> **Exercise objective**: Where a picture appears, leave it out, and transcribe all the lines below exactly.

START Given data

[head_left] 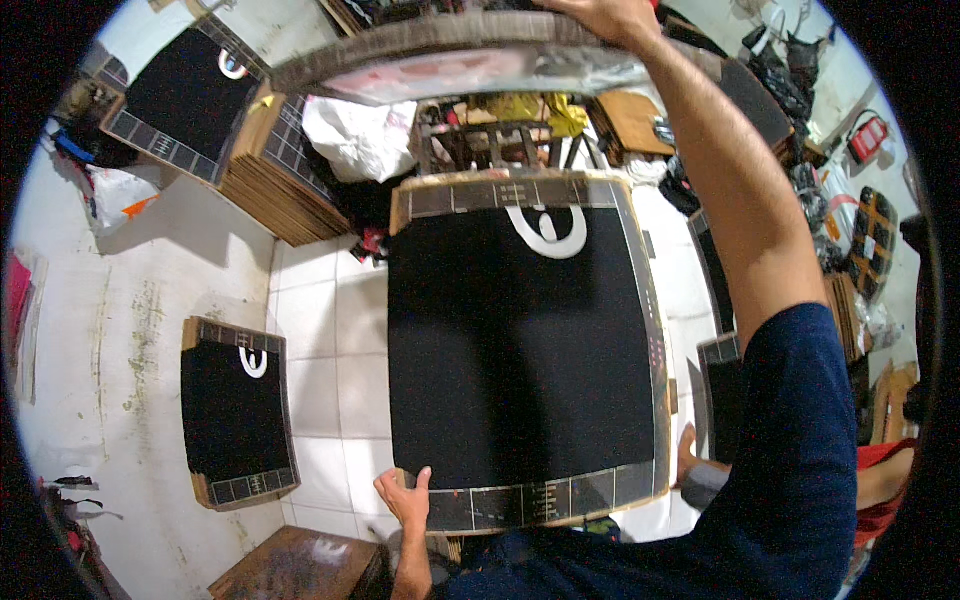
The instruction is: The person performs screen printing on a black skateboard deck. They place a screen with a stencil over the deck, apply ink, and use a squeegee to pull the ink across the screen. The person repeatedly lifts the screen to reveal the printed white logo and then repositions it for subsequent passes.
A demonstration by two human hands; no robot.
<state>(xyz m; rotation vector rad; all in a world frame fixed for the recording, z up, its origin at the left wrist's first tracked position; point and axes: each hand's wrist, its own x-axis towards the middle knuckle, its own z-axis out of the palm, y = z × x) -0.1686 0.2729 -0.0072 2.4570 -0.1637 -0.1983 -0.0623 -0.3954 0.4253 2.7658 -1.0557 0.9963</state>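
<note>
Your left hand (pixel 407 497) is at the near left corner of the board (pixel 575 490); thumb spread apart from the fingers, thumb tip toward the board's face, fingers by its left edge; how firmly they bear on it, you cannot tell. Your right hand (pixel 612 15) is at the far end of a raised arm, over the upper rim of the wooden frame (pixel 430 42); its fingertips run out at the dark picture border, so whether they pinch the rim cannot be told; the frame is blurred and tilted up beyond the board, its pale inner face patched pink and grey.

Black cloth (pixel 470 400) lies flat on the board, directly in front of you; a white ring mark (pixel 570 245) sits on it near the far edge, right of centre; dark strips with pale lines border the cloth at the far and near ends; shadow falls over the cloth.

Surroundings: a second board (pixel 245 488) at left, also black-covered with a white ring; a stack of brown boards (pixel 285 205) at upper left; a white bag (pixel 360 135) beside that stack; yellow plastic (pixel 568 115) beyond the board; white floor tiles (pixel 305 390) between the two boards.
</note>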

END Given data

> **Response box**:
[head_left] 
The instruction is: The person performs screen printing on a black skateboard deck. They place a screen with a stencil over the deck, apply ink, and use a squeegee to pull the ink across the screen. The person repeatedly lifts the screen to reveal the printed white logo and then repositions it for subsequent passes.
A demonstration by two human hands; no robot.
<state>(xyz m; rotation vector rad; all in a world frame fixed for the recording, z up, its origin at the left wrist's first tracked position; point and axes: each hand's wrist, its own x-axis towards the middle knuckle, its own z-axis out of the palm, y = z × x) -0.1686 0.2729 -0.0072 2.4570 -0.1637 -0.1983 -0.0623 -0.3954 0.4253 2.7658 -1.0557 0.9963</state>
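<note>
Your left hand (pixel 407 497) is at the near left corner of the board (pixel 575 490); thumb spread apart from the fingers, thumb tip toward the board's face, fingers by its left edge; how firmly they bear on it, you cannot tell. Your right hand (pixel 612 15) is at the far end of a raised arm, over the upper rim of the wooden frame (pixel 430 42); its fingertips run out at the dark picture border, so whether they pinch the rim cannot be told; the frame is blurred and tilted up beyond the board, its pale inner face patched pink and grey.

Black cloth (pixel 470 400) lies flat on the board, directly in front of you; a white ring mark (pixel 570 245) sits on it near the far edge, right of centre; dark strips with pale lines border the cloth at the far and near ends; shadow falls over the cloth.

Surroundings: a second board (pixel 245 488) at left, also black-covered with a white ring; a stack of brown boards (pixel 285 205) at upper left; a white bag (pixel 360 135) beside that stack; yellow plastic (pixel 568 115) beyond the board; white floor tiles (pixel 305 390) between the two boards.
</note>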

The response is finished, and the exercise is complete.